A motivo di certi pascoli, all'inizio del XVII secolo, gli abitanti di Boccassuolo ebbero con gli uomini del Brocco aspre contese, che si protrassero e si rinnovarono per più anni con reciproche rappresaglie.
Nel 1713 il Conte Antonio Mosti-Este nomina Comandante della Rocca di Medola Matteo Evangelista Lenzotti di Boccassuolo in sostituzione del dimissionario Giovanni Lami, sempre di Boccassuolo.
Con la morte del Conte Antonio, avvenuta nel 1734, la famiglia Mosti-Este si estinse e la Contea di Rancidoro passò sotto la diretta signoria degli Estensi. In questo periodò si propose anche di suddividere la Podesteria di Rancidoro in quattro contee: Pianorso e Cadignano, Monchio e Costrignano, Palagano e Boccassuolo, Medola e Lago. Boccassuolo aveva "75 fuochi, 360 bocche e 80 soldati". La Podesteria di Rancidoro non venne divisa e nel 1741 Francesco III nominò il nuovo feudatario: il Conte Alessandro Sabbatini di Fanano. Il dominio del Sabbattini non durò molto poiché nel periodo napoleonico i feudi furono soppressi e i loro beni incamerati.

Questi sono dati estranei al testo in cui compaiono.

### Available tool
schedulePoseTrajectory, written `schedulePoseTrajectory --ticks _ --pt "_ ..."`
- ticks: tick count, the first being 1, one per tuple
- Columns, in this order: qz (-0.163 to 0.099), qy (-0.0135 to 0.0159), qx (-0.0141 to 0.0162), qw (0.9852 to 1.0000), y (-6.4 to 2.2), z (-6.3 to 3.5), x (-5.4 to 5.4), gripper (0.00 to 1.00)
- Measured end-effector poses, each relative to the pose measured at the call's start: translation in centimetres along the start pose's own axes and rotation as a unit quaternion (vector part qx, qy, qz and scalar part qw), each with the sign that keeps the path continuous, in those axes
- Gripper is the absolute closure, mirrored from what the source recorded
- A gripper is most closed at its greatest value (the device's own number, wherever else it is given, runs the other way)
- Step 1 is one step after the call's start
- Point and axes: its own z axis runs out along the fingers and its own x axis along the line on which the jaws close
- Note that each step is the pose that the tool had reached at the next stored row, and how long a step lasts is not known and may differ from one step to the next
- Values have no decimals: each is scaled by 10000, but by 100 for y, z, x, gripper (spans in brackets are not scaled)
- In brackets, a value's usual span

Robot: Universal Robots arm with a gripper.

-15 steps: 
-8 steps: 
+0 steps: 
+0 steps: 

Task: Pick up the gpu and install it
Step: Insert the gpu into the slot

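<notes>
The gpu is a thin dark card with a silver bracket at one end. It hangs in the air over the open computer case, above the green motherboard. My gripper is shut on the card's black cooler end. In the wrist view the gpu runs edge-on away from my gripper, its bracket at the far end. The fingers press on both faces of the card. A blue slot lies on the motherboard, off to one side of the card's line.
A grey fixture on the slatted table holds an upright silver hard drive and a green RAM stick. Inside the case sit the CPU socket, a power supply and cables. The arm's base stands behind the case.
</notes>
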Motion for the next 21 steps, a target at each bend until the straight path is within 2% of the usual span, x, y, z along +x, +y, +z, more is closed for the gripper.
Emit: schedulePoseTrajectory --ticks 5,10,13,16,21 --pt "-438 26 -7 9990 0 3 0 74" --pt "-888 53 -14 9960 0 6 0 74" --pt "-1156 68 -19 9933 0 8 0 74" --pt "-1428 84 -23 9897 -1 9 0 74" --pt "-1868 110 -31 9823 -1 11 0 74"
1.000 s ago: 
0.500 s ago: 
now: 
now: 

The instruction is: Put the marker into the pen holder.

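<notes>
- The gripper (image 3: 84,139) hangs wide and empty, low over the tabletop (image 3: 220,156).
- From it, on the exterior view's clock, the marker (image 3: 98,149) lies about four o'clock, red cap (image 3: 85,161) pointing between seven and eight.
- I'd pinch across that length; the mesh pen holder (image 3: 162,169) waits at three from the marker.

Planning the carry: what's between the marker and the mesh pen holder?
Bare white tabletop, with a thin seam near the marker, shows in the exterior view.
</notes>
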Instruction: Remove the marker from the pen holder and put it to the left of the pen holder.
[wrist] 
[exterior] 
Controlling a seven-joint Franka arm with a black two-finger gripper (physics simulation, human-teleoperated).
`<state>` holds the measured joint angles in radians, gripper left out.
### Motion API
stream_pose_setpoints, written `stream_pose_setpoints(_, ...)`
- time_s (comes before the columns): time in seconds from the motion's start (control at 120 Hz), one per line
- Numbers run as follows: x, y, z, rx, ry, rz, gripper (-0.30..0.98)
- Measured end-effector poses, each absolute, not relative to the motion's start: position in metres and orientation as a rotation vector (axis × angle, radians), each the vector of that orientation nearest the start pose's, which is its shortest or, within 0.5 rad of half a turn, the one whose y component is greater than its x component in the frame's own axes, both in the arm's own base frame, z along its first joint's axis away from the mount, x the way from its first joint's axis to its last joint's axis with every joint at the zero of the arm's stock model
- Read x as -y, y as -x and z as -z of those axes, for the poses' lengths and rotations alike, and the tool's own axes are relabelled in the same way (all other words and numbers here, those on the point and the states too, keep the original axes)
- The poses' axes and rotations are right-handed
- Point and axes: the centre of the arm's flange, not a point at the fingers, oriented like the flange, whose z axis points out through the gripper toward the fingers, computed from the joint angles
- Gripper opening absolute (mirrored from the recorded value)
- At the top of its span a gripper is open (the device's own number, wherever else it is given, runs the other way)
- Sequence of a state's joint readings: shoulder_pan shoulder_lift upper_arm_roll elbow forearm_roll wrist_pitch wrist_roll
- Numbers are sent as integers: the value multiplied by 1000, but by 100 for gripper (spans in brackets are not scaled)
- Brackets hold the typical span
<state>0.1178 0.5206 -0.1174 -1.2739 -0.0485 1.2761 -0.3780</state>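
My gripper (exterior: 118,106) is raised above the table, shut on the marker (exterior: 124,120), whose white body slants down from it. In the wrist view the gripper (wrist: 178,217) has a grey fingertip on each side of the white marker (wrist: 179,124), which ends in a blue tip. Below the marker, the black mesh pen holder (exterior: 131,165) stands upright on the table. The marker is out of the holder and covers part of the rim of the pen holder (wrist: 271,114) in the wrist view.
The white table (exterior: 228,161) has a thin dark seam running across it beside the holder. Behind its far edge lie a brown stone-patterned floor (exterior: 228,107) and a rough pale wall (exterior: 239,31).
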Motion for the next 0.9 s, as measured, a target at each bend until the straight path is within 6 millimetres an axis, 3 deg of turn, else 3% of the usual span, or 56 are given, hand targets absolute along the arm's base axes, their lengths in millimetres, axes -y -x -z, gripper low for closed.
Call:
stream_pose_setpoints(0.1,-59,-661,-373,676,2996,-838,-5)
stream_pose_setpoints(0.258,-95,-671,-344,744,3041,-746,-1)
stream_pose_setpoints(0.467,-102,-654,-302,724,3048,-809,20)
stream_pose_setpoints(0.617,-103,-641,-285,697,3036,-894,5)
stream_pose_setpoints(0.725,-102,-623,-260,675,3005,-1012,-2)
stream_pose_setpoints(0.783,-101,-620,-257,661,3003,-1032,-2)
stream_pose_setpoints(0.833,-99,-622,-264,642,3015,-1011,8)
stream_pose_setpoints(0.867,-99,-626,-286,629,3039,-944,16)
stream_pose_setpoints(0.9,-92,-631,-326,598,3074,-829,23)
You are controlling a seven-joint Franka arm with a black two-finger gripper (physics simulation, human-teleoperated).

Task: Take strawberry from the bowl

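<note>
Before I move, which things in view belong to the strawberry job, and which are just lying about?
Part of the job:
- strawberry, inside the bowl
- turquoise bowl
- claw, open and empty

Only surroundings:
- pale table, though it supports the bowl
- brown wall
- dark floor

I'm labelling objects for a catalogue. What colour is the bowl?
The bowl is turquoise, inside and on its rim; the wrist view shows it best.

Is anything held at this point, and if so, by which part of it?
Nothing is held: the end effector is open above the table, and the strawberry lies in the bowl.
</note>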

Nel 1788, Ricci Ludovico, nella Coreografia dei territori di Modena e Reggio sotto i donini Estensi (edita nel 1806 a Modena), scriveva: "Boccassuolo, comune della Contea di Rancidoro, feudo Sabattini nella provincia del Frignano, sotto la diocesi di Modena e l'archivio di Sestola. (...) Ha una propria adunanza di reggenti, e una parrocchiale col titolare di S. Apollinare, figliale della Pieve di Frassinoro. E' posto a monte ed è distante da Rancidoro 7 miglia, da Modena 32, ha una popolazione di 445 abitanti. In un luogo di questo comune (presso il fiume Dragone) sorgono fiamme simili a quelle di Barigazzo".